社員をクビにできるのか知りたいです。

会社の社員をクビにすることができるのかを教えて頂きたいです。
私が経営する会社の従業員が仕事の納期を1度も守ってくれたことがありません。
今までもかなり迷惑がかかってきましたが、最近この社員のせいで300万円の契約が無効になり、金銭的な損害が発生しました。
しかし、この社員には反省の色が全く窺えません。
いつまでもこの人のせいで金銭的損害や仕事の遅延が生じるのはしんどいです。
クビにすることはできるのでしょうか。
回答、よろしくお願い致します。

解雇の方法としては懲戒解雇と普通解雇が考えられます。

もっとも、いずれの解雇も有効であると認められるためには、様々な考慮が必要ですので、慎重な対応が必要です。
例えば、懲戒解雇は就業規則上に懲戒事由に関する規定が必要ですし、懲戒解雇、普通解雇いずれにの場合も、解雇には合理的な理由が必要です。

また、解雇ではなく、退職勧奨を行い、退職合意書を締結することで任意の退職を促すという方法もございます。

いずれの方法につきましても、慎重に対応を検討した上で、順を追って手続きを行わなければ、事後的に当該従業員から不当解雇等として争われるリスクがございますので、一度個別に弁護士にご相談いただくことをお勧めいたします。

少なくとも一般論としては、会社は、納期を守らない従業員であることを把握しているのであれば、進捗管理を徹底したり、他の従業員をサポートにつけたり、そもそもその従業員にはサブ的な仕事しか割り当てないようにしたり、取引先に迷惑がかからないような態勢をとるべきのように思われますので、その従業員のせいで300万円の損害が生じたからといって直ちに解雇できるわけではありません。

いずれにせよ、解雇権濫用法理(労働契約法16条)のもと、解雇権の濫用であるとして無効になる範囲は広範ですので、弁護士に相談の上、後日紛争にならないように退職勧奨や退職勧奨が奏功しなかった場合の解雇に向けての戦略を練る必要があるかと存じます。

様々なことをご教授くださり、ありがとうございます。
重ねての質問になり申し訳ないのですが、このような社員に対して解雇するための合理的な理由とは、どのようなものがあるのでしょうか。
また、進捗状況を見るために毎日コミュニケーションをとっているにも関わらず、「間に合うから大丈夫」などと言い続けて陰でゲームをしていたり、他の従業員と連携することができる環境を作り、私自身もかなりの頻度で手伝うことがあれば何でもすると声をかけているのにもかかわらず「手伝わなくていい。一人でできる」と言われて他の社員とも連携を取ることを拒否し続けられているのですが、このような場合も解雇することができないのでしょうか。

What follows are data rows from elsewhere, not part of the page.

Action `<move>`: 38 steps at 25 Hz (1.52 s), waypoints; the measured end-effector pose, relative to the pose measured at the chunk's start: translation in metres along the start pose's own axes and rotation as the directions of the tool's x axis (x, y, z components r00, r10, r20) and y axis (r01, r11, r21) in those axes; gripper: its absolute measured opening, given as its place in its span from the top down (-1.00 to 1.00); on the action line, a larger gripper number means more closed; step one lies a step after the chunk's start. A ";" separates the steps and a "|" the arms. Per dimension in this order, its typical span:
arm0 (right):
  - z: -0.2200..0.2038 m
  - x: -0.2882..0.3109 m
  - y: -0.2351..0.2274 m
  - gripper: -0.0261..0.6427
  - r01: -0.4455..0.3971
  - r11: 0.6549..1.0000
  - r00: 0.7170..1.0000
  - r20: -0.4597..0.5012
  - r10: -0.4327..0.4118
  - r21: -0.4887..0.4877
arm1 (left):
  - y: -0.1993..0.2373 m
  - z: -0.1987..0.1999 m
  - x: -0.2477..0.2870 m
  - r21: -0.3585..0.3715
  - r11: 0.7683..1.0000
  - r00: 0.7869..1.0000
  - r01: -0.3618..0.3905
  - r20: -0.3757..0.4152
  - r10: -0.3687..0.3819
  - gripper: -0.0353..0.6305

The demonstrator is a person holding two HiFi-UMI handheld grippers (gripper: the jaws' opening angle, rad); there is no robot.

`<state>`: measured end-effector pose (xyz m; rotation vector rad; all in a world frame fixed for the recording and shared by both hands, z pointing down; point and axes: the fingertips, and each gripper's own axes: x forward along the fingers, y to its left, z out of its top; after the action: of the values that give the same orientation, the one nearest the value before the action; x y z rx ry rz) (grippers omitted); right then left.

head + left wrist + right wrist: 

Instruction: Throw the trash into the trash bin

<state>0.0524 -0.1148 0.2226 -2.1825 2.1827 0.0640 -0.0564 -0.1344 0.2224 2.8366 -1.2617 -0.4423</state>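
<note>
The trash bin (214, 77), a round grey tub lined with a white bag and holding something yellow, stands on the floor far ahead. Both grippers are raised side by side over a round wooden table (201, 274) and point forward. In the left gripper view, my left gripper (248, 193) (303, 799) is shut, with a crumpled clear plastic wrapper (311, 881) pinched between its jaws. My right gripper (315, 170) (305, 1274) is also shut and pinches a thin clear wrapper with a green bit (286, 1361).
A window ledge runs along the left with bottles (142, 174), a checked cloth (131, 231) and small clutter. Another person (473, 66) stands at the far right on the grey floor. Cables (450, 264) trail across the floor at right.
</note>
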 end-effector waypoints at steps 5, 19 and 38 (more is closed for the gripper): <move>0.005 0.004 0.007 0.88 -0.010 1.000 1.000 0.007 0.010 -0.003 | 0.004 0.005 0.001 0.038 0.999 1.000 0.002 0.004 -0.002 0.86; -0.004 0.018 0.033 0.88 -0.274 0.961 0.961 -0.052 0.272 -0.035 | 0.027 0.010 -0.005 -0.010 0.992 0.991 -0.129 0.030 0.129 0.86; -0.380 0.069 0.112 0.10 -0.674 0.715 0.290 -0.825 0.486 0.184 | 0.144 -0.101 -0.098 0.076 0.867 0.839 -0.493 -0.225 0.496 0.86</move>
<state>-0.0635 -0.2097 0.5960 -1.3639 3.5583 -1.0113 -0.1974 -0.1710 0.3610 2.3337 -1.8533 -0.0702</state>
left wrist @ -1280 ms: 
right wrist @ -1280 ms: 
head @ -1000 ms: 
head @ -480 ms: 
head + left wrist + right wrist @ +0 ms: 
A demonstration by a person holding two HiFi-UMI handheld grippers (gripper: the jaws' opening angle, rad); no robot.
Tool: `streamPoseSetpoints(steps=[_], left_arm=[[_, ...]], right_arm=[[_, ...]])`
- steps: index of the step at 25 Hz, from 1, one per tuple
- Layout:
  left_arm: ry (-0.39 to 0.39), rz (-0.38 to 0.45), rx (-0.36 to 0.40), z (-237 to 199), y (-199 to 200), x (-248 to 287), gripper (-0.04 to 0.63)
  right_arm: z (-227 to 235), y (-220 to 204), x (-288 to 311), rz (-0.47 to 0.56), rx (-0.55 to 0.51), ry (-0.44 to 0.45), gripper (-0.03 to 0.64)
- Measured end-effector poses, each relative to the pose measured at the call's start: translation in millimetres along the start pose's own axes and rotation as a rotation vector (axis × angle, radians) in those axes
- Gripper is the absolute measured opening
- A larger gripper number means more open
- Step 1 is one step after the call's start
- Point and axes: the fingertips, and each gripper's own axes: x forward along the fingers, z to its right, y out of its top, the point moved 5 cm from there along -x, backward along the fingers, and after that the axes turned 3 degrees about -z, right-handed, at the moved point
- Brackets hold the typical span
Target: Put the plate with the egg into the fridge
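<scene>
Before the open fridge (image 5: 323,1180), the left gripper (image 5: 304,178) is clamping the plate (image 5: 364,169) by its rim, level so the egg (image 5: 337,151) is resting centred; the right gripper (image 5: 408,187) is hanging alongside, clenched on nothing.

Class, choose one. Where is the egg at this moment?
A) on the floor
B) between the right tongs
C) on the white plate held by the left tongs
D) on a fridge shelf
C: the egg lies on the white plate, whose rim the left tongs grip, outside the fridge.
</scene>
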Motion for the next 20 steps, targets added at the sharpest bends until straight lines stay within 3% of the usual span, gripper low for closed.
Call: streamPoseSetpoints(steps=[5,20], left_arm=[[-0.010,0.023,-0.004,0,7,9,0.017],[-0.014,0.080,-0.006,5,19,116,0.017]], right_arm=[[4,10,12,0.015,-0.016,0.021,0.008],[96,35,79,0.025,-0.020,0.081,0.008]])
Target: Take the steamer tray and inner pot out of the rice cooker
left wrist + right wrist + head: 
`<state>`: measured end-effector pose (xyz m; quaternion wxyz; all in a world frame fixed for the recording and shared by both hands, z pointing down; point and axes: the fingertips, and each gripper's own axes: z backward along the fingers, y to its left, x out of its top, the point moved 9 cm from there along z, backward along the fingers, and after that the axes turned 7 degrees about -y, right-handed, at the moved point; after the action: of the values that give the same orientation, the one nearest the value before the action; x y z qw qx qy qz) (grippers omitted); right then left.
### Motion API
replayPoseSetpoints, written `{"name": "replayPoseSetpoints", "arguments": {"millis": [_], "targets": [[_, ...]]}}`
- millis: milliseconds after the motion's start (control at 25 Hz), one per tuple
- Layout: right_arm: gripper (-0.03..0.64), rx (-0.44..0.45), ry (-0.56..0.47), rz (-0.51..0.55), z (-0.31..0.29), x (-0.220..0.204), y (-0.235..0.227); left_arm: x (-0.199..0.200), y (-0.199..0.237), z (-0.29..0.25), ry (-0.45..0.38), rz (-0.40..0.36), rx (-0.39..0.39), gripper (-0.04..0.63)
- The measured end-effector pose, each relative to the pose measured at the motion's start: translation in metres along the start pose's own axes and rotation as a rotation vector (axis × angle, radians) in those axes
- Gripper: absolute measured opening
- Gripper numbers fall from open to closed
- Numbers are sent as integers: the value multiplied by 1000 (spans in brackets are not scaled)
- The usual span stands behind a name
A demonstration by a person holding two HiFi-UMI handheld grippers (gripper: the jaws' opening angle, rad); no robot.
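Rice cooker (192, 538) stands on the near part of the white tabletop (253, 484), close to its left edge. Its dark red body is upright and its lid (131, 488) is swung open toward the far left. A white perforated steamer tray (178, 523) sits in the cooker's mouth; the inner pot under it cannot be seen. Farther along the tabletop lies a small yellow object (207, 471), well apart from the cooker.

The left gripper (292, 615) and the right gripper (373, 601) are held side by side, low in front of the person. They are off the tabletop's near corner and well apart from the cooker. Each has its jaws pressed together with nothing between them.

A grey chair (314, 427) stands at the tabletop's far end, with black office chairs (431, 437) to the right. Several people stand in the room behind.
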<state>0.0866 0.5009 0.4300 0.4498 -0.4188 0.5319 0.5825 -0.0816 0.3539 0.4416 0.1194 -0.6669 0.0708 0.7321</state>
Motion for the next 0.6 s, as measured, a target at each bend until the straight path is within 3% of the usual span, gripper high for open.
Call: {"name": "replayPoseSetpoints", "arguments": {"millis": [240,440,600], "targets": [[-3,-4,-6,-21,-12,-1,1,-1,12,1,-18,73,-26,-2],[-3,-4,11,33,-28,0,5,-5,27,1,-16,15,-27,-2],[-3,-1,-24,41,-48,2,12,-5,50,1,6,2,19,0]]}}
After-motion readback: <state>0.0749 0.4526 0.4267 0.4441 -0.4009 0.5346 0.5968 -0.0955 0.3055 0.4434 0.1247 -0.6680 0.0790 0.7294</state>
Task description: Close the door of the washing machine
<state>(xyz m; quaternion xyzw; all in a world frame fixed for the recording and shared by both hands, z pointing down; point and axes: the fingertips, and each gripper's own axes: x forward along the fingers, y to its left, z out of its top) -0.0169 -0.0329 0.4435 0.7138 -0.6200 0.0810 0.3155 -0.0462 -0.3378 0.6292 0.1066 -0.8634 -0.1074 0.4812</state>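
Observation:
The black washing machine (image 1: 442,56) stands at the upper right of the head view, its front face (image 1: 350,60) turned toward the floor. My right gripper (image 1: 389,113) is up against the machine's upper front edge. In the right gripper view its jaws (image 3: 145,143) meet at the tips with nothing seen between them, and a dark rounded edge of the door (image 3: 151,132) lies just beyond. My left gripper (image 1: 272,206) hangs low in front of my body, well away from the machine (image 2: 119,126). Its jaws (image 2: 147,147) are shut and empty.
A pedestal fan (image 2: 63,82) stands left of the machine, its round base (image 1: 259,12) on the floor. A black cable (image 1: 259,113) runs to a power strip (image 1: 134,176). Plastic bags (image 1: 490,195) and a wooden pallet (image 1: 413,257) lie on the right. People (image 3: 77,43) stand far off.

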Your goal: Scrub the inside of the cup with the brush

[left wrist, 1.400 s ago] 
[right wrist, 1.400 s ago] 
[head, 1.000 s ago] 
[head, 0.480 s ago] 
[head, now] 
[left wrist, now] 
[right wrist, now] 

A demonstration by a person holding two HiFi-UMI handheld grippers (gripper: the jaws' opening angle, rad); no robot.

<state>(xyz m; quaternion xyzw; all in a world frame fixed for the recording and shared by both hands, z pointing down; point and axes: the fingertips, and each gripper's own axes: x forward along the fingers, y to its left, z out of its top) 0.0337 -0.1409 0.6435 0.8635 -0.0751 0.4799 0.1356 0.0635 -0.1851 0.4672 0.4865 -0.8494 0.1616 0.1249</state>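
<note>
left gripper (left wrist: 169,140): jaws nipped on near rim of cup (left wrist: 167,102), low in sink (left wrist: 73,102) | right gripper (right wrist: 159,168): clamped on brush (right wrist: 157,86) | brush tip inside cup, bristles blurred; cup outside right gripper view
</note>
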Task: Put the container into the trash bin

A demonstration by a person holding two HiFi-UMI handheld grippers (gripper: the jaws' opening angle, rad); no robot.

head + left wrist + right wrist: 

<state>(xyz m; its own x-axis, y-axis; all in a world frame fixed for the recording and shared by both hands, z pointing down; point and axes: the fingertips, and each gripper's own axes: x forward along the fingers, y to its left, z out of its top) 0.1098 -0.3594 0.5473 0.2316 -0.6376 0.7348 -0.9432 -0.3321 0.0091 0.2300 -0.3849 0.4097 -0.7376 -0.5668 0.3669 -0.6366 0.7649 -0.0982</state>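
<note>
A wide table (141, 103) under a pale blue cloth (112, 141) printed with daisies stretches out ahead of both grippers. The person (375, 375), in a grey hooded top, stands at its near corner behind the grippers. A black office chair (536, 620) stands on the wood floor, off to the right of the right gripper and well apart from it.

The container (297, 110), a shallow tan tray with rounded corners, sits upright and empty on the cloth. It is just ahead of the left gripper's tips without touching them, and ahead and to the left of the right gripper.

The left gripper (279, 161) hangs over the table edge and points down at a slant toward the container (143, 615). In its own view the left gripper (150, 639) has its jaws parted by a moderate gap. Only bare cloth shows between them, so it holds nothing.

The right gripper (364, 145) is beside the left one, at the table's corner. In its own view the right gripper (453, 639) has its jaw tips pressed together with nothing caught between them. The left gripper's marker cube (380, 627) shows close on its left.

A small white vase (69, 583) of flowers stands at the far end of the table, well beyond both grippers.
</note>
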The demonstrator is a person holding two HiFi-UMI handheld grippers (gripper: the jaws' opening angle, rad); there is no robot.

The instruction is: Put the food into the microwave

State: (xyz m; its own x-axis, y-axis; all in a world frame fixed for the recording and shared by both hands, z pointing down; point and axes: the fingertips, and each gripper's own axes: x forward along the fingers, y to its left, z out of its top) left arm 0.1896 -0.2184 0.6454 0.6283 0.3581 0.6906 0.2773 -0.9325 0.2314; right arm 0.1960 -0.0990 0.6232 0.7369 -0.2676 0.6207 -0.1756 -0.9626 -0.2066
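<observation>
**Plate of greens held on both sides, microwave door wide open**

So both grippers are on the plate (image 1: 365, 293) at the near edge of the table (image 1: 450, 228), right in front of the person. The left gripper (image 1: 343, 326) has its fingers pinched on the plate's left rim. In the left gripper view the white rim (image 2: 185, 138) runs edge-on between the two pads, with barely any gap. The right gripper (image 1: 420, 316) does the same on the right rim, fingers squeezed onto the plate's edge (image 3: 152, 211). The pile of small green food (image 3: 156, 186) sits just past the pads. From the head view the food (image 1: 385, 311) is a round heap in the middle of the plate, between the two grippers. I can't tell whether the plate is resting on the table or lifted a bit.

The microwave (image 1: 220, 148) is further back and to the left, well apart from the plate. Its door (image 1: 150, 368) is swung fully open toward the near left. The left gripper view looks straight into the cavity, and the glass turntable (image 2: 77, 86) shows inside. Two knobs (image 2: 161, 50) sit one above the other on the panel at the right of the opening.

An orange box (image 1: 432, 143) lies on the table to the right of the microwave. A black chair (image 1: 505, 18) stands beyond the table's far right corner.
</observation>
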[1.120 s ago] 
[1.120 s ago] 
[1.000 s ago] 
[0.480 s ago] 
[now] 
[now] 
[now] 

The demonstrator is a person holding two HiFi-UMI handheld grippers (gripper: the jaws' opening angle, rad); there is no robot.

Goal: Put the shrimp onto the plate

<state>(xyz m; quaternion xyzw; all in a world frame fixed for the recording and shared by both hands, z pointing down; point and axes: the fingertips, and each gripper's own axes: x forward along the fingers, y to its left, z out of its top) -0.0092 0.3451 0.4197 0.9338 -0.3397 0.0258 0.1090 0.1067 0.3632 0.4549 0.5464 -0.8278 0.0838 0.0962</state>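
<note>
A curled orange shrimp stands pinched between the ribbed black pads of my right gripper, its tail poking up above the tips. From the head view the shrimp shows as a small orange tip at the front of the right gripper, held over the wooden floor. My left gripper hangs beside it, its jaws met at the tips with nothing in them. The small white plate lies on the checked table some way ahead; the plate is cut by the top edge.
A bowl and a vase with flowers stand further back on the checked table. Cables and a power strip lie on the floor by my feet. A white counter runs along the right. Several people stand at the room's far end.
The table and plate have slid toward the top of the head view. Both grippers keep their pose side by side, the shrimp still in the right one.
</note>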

イメージとしては、「会社が当該社員のためにできることを可能な限り行ったにもかかわらず効果がなかった」ということを証拠に基づいて主張することができれば、解雇に「合理的な理由」があるものと認められる可能性が高まります。

可能であれば、個別に弁護士に相談し、具体的にどのような対応を行っていくべきかを細かくサポートしてもらうことが望ましいのですが、例えば、コミュニケーションの内容、指導の内容、それに対する当該社員の反応等を細かく記録に残すことや、当該社員でも問題なくできそうな仕事を中心に割り振る(場合によっては人事異動等)といったことを丁寧に行っていくことが重要です。

あらかじめ定められた労働時間中にゲームをしていて、注意しても改善されないのであれば、基本的には解雇を正当化しうる状況のように思われますので、あとは後日紛争になっても負けないような方策を講じた上で退職勧奨や退職勧奨が奏功しなかった場合の解雇に踏み切れば良いかと存じます。

どのような方策を講じれば良いかについては、より詳細な事実関係が分からないと判断が難しい部分がありますので、弁護士に相談することをおすすめいたします。

>このような場合も解雇することができないのでしょうか。

最終的には裁判官の判断ですが、仮に相手から解雇はおかしいと争われた場合に、そのような事実を裁判で立証できるか、
という点も検討した方がいいと思います。

例えばですが、ゲームをしていて納期が遅れたなら、その際
「勤務中ゲームをしていたこと、そのせいで遅れたことについて謝罪します、勤務中二度とゲームはしません」などと
一筆書いてもらうことは考えられます。

いずれにせよ、ネットでは限界があるので、面談相談に行ってみることをお勧めします。